Exercise goal — Make a word-for-word copy of the entries below from their first line through the line with "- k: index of", and add nothing.

Records to use —

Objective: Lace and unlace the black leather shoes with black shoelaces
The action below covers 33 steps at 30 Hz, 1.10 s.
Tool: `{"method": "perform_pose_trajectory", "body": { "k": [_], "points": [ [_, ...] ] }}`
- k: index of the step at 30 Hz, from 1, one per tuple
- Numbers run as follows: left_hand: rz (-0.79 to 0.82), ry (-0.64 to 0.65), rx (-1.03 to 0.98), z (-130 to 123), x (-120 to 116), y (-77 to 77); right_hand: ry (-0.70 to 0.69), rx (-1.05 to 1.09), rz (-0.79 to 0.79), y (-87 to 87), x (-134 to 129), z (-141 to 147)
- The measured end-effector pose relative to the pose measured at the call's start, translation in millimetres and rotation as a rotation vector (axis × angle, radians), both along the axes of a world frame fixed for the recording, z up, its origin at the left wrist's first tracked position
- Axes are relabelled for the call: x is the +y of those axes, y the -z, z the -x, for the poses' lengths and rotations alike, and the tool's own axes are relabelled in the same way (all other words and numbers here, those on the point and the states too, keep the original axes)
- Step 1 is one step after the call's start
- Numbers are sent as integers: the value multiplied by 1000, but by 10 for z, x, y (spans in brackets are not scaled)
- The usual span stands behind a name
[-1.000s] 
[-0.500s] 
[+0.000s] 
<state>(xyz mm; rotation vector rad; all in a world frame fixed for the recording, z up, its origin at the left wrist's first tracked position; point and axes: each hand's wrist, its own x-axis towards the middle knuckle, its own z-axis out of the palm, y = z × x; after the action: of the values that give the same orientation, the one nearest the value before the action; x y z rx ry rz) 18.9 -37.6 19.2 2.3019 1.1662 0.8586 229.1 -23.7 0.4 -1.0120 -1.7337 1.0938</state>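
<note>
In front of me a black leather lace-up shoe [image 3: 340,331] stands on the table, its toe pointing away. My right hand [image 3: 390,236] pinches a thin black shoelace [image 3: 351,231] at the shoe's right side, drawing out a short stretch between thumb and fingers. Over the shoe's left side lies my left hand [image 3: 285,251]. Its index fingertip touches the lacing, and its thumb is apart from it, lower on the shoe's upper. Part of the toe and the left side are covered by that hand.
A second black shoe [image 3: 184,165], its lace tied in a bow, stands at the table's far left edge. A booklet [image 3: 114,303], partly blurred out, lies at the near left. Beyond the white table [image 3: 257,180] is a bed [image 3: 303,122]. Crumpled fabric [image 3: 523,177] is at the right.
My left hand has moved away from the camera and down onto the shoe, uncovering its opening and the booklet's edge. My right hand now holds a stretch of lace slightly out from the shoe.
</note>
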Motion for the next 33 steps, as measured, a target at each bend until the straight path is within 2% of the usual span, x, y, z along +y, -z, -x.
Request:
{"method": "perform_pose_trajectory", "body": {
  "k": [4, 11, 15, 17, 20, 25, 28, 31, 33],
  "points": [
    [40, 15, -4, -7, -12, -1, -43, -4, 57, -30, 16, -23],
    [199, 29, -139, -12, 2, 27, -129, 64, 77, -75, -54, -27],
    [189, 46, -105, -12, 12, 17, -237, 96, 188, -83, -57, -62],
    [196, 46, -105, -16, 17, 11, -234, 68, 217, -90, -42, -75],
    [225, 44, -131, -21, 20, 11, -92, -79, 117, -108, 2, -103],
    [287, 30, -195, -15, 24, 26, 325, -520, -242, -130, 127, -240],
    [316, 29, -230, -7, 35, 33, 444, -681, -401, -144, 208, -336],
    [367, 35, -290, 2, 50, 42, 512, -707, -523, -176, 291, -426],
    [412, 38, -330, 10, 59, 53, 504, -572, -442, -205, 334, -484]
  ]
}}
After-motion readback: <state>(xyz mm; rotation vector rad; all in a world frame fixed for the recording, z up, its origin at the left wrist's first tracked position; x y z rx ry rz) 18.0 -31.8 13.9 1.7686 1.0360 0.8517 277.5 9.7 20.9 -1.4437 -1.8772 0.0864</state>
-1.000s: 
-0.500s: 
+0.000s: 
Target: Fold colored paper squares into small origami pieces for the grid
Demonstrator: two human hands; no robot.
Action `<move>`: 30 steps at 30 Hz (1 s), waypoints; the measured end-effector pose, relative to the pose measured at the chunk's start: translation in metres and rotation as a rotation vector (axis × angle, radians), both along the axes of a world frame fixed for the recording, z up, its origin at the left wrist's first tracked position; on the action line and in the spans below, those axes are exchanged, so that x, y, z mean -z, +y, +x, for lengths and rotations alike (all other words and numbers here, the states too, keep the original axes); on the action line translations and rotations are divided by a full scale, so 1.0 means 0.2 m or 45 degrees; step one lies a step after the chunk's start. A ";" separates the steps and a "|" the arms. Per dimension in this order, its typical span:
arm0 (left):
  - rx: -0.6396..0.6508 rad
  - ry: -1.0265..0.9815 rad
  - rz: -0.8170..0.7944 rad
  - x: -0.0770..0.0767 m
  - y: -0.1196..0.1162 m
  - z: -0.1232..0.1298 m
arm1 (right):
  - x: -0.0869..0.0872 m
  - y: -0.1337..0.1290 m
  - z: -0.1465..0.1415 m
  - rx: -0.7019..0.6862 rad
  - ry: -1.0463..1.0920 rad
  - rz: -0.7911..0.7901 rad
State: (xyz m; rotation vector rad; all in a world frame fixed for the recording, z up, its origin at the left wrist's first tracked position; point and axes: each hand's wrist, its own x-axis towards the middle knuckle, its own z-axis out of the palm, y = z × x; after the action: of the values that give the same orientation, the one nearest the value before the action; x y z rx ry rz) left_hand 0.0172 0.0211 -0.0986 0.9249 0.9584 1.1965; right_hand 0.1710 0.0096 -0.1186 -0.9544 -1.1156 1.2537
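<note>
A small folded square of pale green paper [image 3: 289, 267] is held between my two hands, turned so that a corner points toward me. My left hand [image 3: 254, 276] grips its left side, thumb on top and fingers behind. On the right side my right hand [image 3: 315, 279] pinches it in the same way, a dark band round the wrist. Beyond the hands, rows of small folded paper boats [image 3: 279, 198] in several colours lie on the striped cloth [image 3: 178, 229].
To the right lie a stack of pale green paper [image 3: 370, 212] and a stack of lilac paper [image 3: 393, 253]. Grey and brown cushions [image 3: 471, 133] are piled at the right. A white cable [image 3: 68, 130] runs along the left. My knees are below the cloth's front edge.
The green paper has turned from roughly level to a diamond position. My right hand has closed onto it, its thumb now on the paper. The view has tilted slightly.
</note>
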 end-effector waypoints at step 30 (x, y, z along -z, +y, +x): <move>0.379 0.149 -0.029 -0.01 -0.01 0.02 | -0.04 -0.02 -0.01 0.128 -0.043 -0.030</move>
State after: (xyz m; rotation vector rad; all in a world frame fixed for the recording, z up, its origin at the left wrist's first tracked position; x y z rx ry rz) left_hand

Reply —
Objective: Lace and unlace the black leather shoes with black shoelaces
The action below covers 33 steps at 30 Hz, 1.10 s.
Tool: `{"method": "perform_pose_trajectory", "body": { "k": [_], "points": [ [_, ...] ] }}`
- k: index of the step at 30 Hz, from 1, one per tuple

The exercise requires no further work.